Denis Mel΄nik is Associate Professor in the Department of Theoretical Economics at the National Research University Higher School of Economics, Moscow. His current research focuses on the history of Russian and Soviet economic thought and on theories of economic development. During recent years, he has been a visiting scholar at the New School for Social Research in New York and Kanagawa University in Japan.

Laurence H. Miller is professor emeritus in the Library of the University of Illinois, Urbana-Champaign. His current area of research is the history and description of collections in that library. From 1975 to 1989 and from 1997 to the present he has edited the annual reference book section in Slavic Review.

Matthew Rendle is a Senior Lecturer in History at the University of Exeter. He has published Defenders of the Motherland: The Tsarist Elite in Revolutionary Russia (Oxford: Oxford University Press, 2010) and is currently completing a book tentatively entitled The State versus the People: Revolutionary Justice in Russia's Civil War.

Arturo Zoffmann Rodriguez is a PhD candidate at the European University Institute, Florence.
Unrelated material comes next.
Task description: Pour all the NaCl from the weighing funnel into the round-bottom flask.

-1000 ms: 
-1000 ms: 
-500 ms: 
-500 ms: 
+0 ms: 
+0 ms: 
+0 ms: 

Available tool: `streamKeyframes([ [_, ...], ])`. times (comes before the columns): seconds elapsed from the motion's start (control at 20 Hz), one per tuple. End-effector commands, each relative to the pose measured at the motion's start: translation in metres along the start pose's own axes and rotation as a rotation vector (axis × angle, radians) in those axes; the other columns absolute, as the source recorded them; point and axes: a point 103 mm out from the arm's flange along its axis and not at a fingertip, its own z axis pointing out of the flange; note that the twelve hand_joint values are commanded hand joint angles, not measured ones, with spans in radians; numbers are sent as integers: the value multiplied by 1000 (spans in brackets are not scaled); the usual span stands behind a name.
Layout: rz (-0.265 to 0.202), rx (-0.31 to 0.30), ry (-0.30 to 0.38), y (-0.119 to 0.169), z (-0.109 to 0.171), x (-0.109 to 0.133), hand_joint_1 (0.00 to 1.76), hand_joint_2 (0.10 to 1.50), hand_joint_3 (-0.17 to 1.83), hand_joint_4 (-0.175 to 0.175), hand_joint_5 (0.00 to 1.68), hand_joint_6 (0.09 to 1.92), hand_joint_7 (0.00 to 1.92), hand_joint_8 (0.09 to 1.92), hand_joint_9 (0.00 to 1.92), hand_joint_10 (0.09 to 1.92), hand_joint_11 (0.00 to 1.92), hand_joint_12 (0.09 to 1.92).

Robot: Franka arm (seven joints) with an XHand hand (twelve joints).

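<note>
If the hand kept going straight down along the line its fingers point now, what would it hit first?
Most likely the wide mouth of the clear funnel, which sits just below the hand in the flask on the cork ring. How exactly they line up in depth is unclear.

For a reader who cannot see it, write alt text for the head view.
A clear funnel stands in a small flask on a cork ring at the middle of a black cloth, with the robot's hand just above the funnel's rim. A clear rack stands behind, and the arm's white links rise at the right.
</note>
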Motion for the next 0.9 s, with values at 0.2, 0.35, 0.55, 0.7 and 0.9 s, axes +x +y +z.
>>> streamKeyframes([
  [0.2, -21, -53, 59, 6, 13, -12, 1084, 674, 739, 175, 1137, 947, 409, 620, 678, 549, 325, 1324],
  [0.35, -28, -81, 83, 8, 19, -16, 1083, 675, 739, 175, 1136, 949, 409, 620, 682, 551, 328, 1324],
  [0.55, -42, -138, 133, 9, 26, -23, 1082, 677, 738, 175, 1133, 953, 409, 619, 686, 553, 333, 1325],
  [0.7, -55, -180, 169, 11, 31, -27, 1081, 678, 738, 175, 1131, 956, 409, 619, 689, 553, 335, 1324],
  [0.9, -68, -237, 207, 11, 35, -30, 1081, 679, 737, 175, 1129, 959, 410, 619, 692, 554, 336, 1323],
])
His work focuses on the impact of the Russian Revolution on the Spanish anarchist movement in the years 1917–24, developing his previous MPhil thesis completed at the University of Oxford. His research interests revolve around labor history, the history of anarchism and communism, and the transnational and comparative history of revolutions.
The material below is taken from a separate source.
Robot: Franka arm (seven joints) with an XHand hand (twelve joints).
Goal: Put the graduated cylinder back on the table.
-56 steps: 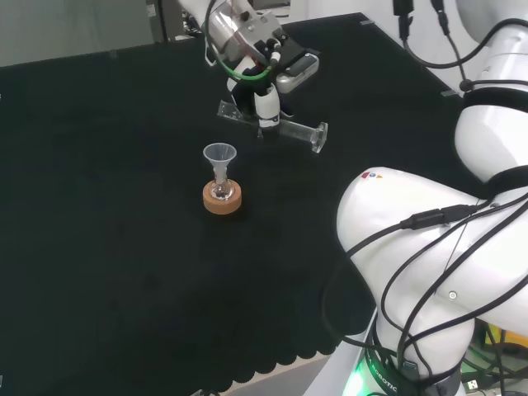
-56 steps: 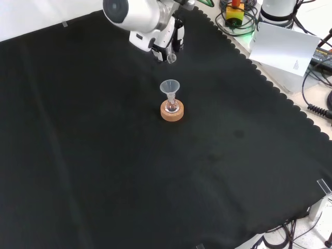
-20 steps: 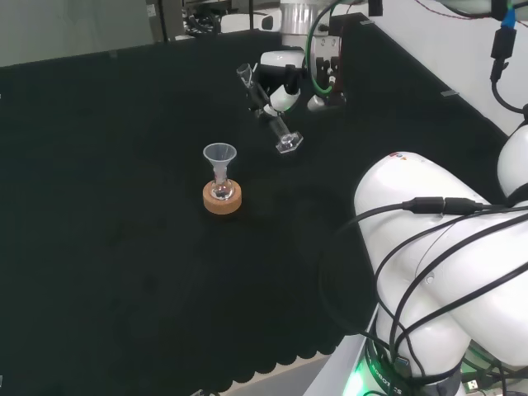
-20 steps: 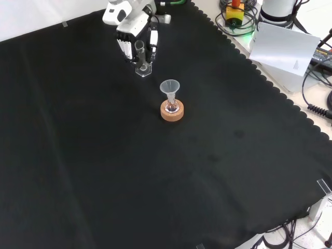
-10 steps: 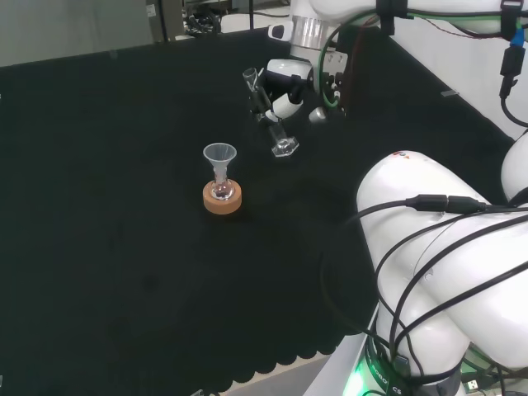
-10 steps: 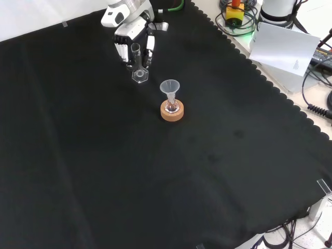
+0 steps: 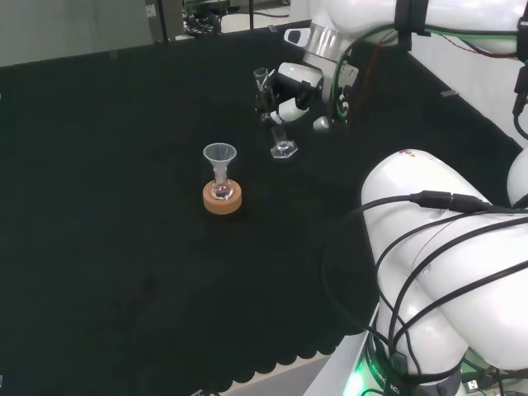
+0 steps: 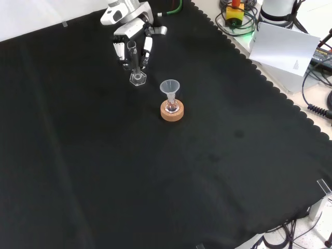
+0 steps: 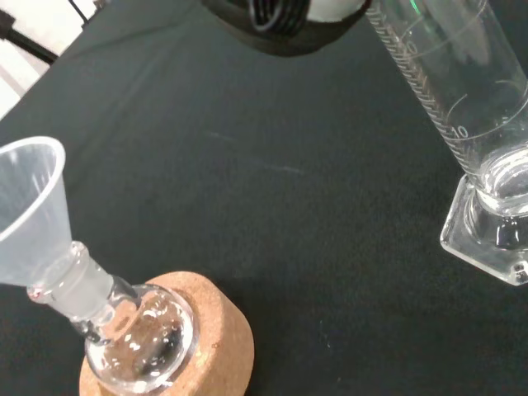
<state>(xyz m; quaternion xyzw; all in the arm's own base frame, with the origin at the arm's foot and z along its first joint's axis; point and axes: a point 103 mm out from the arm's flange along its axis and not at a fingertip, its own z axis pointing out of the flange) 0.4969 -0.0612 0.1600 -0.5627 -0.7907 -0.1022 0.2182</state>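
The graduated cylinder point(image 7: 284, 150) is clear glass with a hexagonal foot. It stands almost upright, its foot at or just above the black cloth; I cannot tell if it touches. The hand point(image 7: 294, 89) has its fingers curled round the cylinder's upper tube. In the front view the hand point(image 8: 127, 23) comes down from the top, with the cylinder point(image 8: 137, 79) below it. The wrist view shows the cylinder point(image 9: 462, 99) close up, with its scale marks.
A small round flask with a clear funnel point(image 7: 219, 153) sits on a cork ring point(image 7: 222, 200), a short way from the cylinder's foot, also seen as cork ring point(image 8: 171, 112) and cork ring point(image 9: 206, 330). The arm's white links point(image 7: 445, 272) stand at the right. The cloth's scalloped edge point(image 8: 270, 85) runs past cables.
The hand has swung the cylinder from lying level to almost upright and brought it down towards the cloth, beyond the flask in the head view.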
Rochelle Goldberg Ruthchild is a Center Associate at the Davis Center for Russian and Eurasian Studies, Harvard University, a Resident Scholar at the Brandeis University Women's Studies Research Center, the author of Equality and Revolution: Women's Rights in the Russian Empire, 1905–1917 (Pittsburgh, 2010), an Editor of the journal Aspasia, and an Executive Producer of the documentary film “Left on Pearl.”

Peter Rutland is Professor, Wesleyan University, and Visiting Leverhulme Professor at the University of Manchester (2016). He is editor-in-chief of Nationalities Papers and associate editor of Russian Review. Recent articles include: “Neoliberalism in Russia,” Review of International Political Economy 20, no. 2 (April 2013): 332–62; “Russia's Place in a Globalizing World,” Communist and Post-Communist Studies 45, no. 3 (Sept 2012): 343–54.
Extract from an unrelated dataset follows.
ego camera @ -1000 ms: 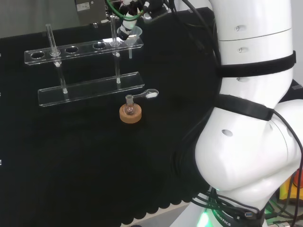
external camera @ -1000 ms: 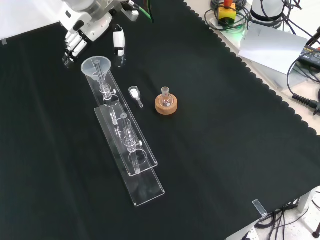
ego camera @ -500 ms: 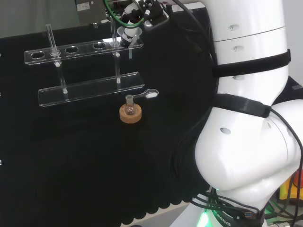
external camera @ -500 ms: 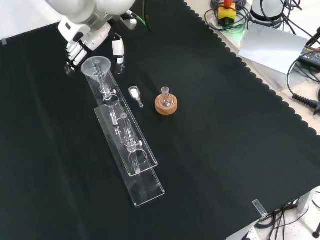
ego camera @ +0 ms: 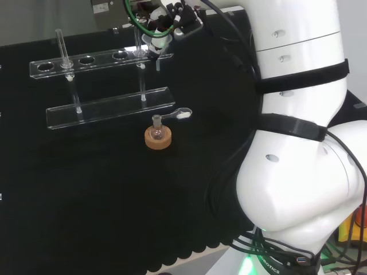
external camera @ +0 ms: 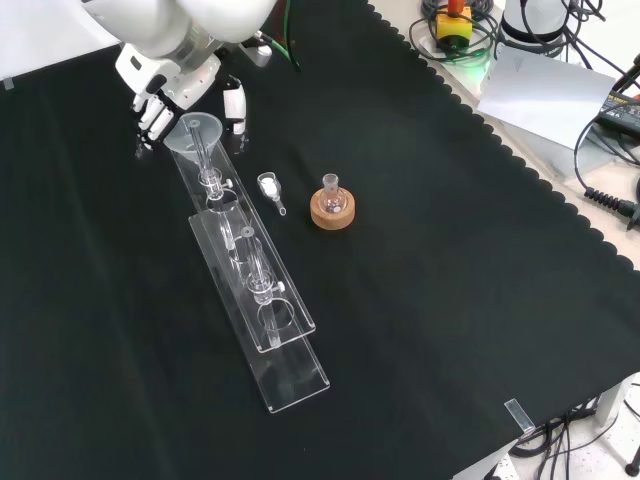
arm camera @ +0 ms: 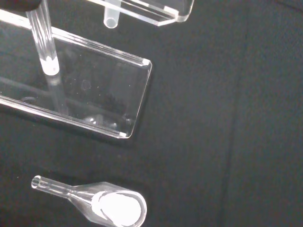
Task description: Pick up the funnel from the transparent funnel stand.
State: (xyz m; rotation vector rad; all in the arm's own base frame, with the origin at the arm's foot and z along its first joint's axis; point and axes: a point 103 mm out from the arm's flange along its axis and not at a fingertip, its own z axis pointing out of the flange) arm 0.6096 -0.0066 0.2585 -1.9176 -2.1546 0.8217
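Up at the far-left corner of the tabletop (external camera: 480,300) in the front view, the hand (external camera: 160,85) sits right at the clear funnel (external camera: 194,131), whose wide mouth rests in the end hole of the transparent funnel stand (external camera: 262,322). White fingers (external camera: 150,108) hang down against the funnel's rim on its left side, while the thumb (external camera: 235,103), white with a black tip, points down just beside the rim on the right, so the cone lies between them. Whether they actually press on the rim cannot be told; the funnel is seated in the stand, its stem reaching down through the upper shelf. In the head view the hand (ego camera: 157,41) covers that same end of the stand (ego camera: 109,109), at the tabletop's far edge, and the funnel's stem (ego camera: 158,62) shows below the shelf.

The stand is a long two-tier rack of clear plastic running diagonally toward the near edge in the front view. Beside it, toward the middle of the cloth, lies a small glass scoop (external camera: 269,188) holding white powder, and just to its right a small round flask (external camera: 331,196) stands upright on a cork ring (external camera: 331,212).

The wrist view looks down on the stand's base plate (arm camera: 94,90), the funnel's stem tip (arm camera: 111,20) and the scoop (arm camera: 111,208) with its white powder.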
Tatiana Saburova is a Research Fellow at the Higher School of Economics in Moscow. She has published extensively on the cultural history of the Russian intelligentsia. Her current research focuses on the history of photography in late Imperial Russia, biography, autobiography, and memory. Saburova and Ben Eklof are co-authors of Druzhba, Sem΄ia, Revoliutsiia: Nikolai Charushin i pokolenie narodnikov 1870-kh godov (Moscow, Novoe Literaturnoe Obozrenie, 2016).

Joshua Sanborn is Professor of History at Lafayette College. His most recent monograph is Imperial Apocalypse: The Great War and the Destruction of the Russian Empire (Oxford, 2014), which examines wartime processes of state failure, social collapse, violent transformation, and imperial disintegration through the lens of decolonization.

Jennifer Wilson is a Postdoctoral Fellow in the Department of Slavic Languages and Literatures at the University of Pennsylvania. She is currently working on two book manuscripts: Radical Chastity: Abstinence and the Political Imagination in 19th Century Russian Literature and Writing the Black Atlantic in Imperial Russia.

Elizabeth A. Wood is Professor of Russian and Soviet History at MIT, where she also directs the Russian Studies Program. Her books include Roots of Russia's War in Ukraine (coauthored) (Woodrow Wilson Center/Columbia University Press, 2016); Performing Justice: Agitation Trials in Early Soviet Russia (Cornell University Press, 2005); and The Baba and the Comrade: Gender and Politics in Revolutionary Russia (Indiana University Press, 1997). Most recently she has been working on Vladimir Putin's scenarios of power.